# Action item:
Below are lines of data; restate word for word those running from the line containing "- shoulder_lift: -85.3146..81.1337" to the line containing "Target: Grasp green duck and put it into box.", inclusive, and no others.

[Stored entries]
........
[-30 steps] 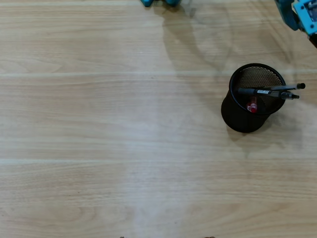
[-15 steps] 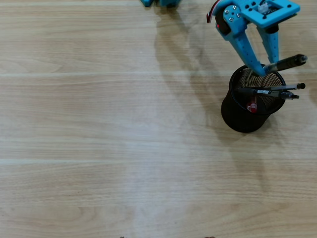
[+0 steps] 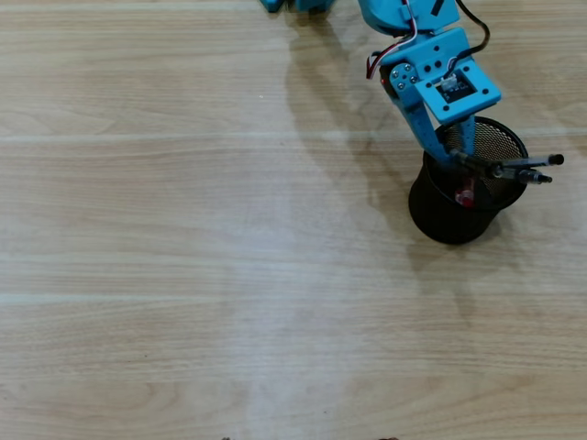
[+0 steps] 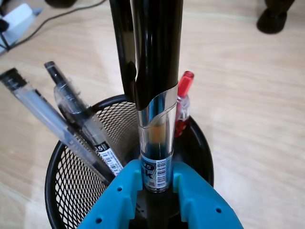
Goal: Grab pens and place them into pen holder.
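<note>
My blue gripper (image 4: 156, 179) is shut on a black pen (image 4: 155, 71) with a clear, labelled barrel and holds it upright over the mouth of the black mesh pen holder (image 4: 57, 162). Two clear black-ink pens (image 4: 71, 109) lean on the holder's left rim, and a red pen (image 4: 183, 102) stands at the far side. In the overhead view the gripper (image 3: 456, 151) hangs over the holder (image 3: 440, 220) at the right of the table. The two leaning pens (image 3: 523, 168) stick out to the right, and the red pen (image 3: 466, 192) shows inside. The held pen is mostly hidden under the gripper there.
The holder stands on a light wooden table (image 3: 183, 275). The arm's base (image 3: 404, 14) is at the top edge of the overhead view. In the wrist view a white box with a cable (image 4: 19, 16) lies far left and a dark foot (image 4: 274, 19) far right.
</note>
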`<move>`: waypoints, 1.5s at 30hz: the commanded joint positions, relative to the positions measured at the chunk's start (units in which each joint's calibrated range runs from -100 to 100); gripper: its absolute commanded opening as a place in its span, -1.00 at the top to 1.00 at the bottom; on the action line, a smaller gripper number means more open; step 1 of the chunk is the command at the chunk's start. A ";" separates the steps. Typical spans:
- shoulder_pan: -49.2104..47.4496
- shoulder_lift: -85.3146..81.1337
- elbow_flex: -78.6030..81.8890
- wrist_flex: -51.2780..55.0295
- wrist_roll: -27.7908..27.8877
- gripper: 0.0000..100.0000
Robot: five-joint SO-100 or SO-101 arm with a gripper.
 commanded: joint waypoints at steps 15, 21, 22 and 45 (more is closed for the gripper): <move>-2.79 -3.32 2.02 -4.97 0.45 0.66; -3.12 -3.74 5.73 -17.00 2.22 0.64; -2.95 -4.59 5.28 -17.00 3.90 0.64; 9.71 -82.78 20.76 66.62 38.76 0.65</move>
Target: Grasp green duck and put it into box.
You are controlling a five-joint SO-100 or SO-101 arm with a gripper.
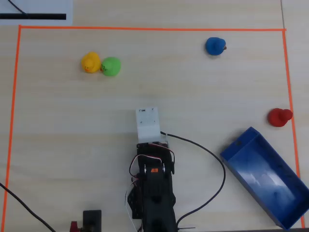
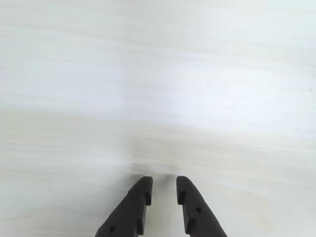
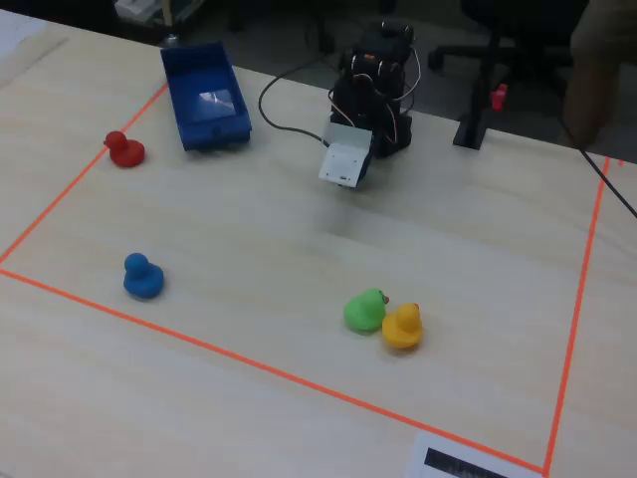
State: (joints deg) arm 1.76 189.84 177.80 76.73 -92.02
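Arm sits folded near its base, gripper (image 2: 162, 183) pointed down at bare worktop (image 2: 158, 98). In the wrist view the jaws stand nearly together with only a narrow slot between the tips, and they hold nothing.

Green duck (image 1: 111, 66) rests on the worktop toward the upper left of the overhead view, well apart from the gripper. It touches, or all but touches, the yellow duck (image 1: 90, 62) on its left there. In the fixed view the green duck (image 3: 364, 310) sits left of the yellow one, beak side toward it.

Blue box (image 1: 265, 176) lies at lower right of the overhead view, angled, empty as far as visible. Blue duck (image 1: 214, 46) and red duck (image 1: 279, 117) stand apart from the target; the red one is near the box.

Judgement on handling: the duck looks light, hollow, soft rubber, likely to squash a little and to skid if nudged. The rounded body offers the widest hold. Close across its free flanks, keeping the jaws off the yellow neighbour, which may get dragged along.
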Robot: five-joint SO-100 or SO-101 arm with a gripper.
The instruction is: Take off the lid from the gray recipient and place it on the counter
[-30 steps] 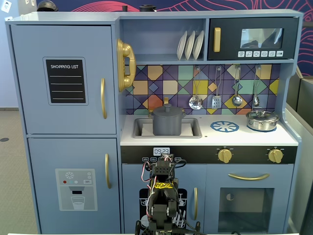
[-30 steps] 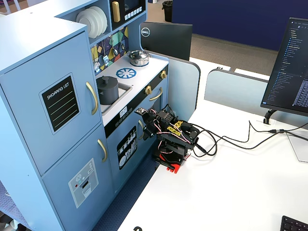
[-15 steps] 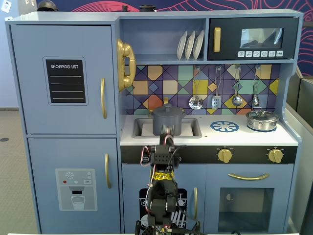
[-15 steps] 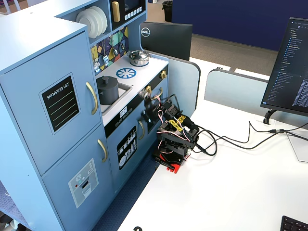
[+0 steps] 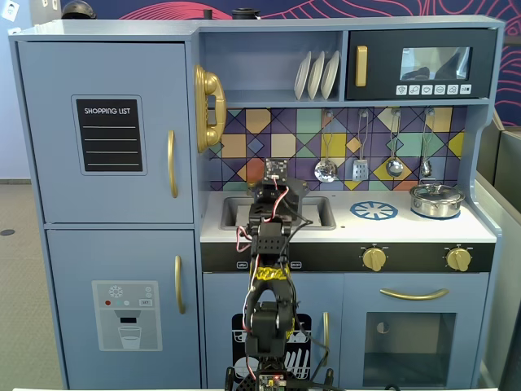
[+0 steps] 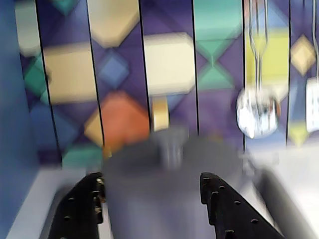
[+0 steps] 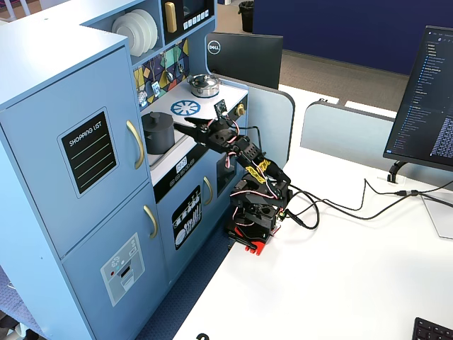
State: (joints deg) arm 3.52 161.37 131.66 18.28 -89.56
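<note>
The gray recipient (image 7: 157, 136) stands in the sink area of the white counter (image 7: 207, 101), with the dark-gray lid (image 7: 157, 117) resting on it. In the wrist view the pot (image 6: 169, 199) is blurred and fills the centre, and the lid (image 6: 149, 160) with its small knob (image 6: 172, 144) sits on top. My gripper (image 6: 152, 186) is open, with one black finger (image 6: 82, 206) to the pot's left and the other (image 6: 227, 206) to its right, low on its near side. In a fixed view my arm (image 5: 273, 236) hides the pot.
A shiny silver pot with a glass lid (image 5: 437, 199) sits at the counter's right end beside the blue burner print (image 5: 374, 210). Utensils (image 5: 361, 167) hang on the tiled back wall. The fridge wall (image 6: 15, 124) is close on the left. A monitor (image 7: 432, 99) and cables lie on the desk.
</note>
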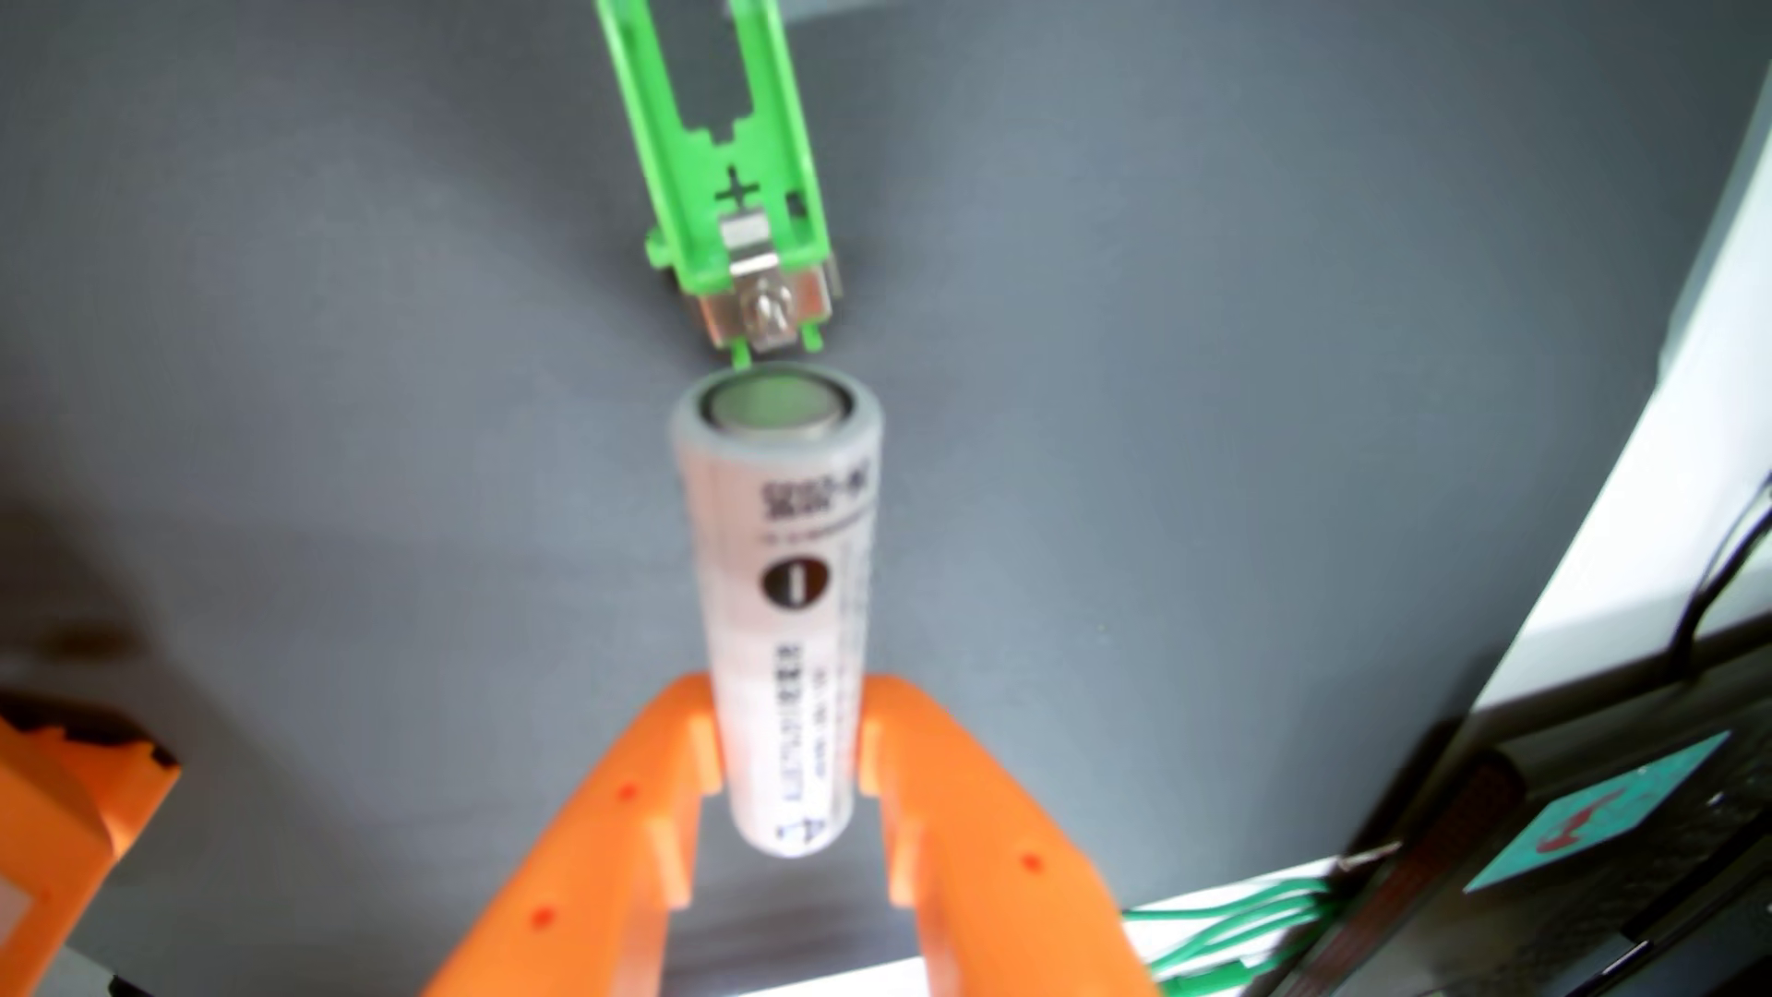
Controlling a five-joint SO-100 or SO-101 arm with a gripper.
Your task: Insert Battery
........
# Response:
- shoulder_lift: -85.3146..81.1337
- elbow_flex: -78.6030..81.8890
- wrist_flex: -51.2780..55.0295
- wrist_roll: -27.7908..27.8877
- gripper: 0.0000..100.0000
Robot: five-joint SO-100 or SO-101 arm with a gripper.
 commanded: joint waypoints at steps 15, 21, 22 and 45 (more is closed for the gripper): <move>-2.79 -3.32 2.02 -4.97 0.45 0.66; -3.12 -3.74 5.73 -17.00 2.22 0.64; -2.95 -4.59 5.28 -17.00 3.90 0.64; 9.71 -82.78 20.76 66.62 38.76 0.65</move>
Target: Grasp green duck and put it into box.

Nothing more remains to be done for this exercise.